The BtoD will handle any size string that has a value that can be held within an int.  You could allow binary numbers upto 32 bits if you used unsigned long rather than int.
The idea behind BtoD is to simply multiply the previous value by 2.  This is equal to doing a bit shift left.  You then add 1 to the value if the next character in the string is a '1'.

The DtoB function could also handle values upto an unsigned long if you start with a string of 32 zeros.  However, for presentation, you might want to to add something that drops leading zeros to handle those cases where small numbers have been keyed.
The idea behind DtoB is to find out if the right most bit is a one or zero by dividing the value by 2 (bit shift right) and multiplying by 2 (bit shift left) and comparing before and after to see if a 1 was dropped.  If you are allowed to use the C bitwise AND operator '&', then all the Value2 and Value3 and bit shifting can be replaced by the alternate DtoB.

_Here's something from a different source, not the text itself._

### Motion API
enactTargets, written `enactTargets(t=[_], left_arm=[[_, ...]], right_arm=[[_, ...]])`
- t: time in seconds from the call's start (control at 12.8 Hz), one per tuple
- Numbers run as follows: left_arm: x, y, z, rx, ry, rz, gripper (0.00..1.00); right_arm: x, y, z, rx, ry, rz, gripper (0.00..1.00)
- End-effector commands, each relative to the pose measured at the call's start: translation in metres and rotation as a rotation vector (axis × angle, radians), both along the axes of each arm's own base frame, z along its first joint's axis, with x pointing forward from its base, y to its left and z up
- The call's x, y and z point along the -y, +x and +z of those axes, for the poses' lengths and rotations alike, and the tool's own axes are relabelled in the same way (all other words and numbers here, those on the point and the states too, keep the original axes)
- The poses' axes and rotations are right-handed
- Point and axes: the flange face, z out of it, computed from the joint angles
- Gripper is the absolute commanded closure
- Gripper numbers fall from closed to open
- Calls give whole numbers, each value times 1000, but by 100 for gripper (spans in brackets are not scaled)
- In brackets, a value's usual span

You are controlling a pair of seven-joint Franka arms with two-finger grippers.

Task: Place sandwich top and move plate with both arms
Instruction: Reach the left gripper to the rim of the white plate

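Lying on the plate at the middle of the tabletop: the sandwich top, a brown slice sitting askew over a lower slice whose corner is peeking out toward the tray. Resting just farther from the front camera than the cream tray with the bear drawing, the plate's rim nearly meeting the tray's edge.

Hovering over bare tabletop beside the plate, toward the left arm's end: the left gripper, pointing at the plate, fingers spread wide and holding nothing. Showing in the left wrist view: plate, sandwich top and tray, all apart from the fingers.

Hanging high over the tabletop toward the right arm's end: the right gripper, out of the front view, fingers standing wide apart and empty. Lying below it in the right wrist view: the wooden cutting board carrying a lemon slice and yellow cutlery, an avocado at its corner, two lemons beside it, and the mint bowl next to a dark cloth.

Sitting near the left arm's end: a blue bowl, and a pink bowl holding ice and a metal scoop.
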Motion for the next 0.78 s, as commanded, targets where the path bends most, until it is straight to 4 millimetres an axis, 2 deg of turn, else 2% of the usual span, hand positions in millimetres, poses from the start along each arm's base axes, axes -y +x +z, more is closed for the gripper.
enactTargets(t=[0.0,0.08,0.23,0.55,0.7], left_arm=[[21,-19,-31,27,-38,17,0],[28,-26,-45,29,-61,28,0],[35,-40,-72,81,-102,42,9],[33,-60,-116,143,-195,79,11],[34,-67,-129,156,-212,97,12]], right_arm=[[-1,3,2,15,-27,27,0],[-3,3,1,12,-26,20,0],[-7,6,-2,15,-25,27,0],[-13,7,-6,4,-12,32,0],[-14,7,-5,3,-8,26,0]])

Yes DtoB and BtoD can be reused.

Another simplification of the logic would be to place the input of two numbers in a subroutine to avoid all the cin<< cout>> being repeated.

If you don't want to deal with negaitve numbers, then you would want to either swap which number is subtracted from the other, or when you do the math, you could do "C = abs( A - B )", then it doesn't matter which is larger.

On the division, that's sort of up to you if you want to swap.  But legal math would be something like 10/20 = 0 when your dealing with integer math.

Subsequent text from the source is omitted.